• What you should do
Without reproducing any image, print the listing below exactly.

• Stored data
= = = = =

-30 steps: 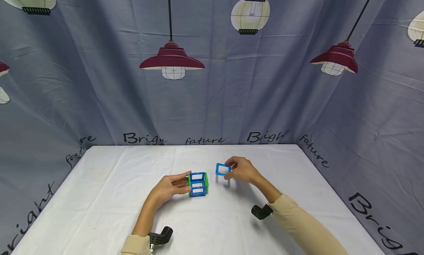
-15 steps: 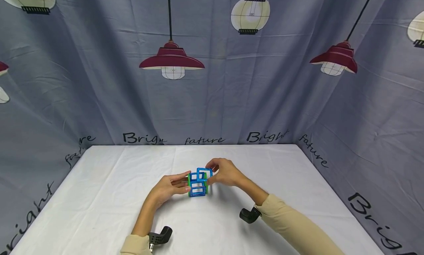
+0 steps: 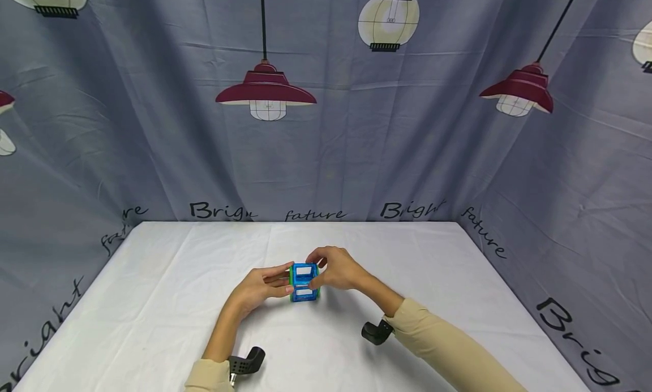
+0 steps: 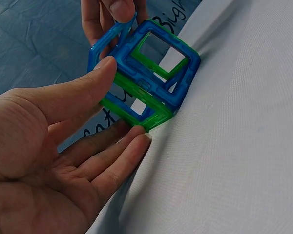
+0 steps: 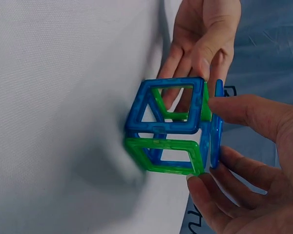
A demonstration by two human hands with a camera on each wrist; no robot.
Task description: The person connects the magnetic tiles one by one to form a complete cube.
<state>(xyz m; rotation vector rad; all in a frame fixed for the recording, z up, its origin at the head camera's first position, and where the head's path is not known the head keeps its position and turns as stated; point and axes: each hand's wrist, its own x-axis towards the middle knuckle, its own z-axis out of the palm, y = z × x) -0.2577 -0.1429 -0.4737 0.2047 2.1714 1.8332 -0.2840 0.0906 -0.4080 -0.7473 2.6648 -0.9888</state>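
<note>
A small open cube of square magnetic tiles, with blue frames and green side frames (image 5: pixel 161 142), stands on the white cloth. My left hand (image 3: pixel 253 290) steadies its left side, with the thumb (image 4: pixel 100 80) at the upper corner and the fingertips low by the green tile. From the other side, my right hand (image 3: pixel 338 269) pinches a single blue square tile (image 5: pixel 216 130) between thumb and fingers. That tile lies along the cube's top, a narrow gap showing in the right wrist view. One right fingertip is right at the green side tile's corner.
A white cloth (image 3: pixel 153 313) covers the table. Grey-blue curtains (image 3: pixel 326 154) printed with lamps and lettering hang behind and at both sides. Each wrist carries a black camera mount (image 3: pixel 377 332).
My right hand has brought the blue tile leftward from beside the cube, over it, and down to its top. The left hand has kept its place at the cube.
</note>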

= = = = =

• Response for this exercise
-30 steps: 
-15 steps: 
+0 steps: 
+0 steps: 
+0 steps: 
A demonstration by two human hands with a camera on each wrist; no robot.
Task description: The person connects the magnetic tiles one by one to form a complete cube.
<state>(xyz m; rotation vector rad; all in a frame fixed for the recording, z up, its origin at the head camera's first position, and where the head's path is not known the head keeps its position and turns as stated; point and axes: each hand's wrist, its own x-axis towards the middle knuckle, its own z-axis out of the palm, y = z × x) -0.2577 -0.1429 -0.4737 0.2047 2.1714 1.8332 -0.2840 0.0906 -0.4080 -0.7473 2.6648 -0.9888</state>
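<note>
A small open cube of square magnetic tiles, with blue frames and green side frames (image 5: pixel 161 142), stands on the white cloth. My left hand (image 3: pixel 253 290) steadies its left side, with the thumb (image 4: pixel 100 80) at the upper corner and the fingertips low by the green tile. From the other side, my right hand (image 3: pixel 338 269) pinches a single blue square tile (image 5: pixel 216 130) between thumb and fingers. That tile lies along the cube's top, a narrow gap showing in the right wrist view. One right fingertip is right at the green side tile's corner.
A white cloth (image 3: pixel 153 313) covers the table. Grey-blue curtains (image 3: pixel 326 154) printed with lamps and lettering hang behind and at both sides. Each wrist carries a black camera mount (image 3: pixel 377 332).
My right hand has brought the blue tile leftward from beside the cube, over it, and down to its top. The left hand has kept its place at the cube.
</note>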

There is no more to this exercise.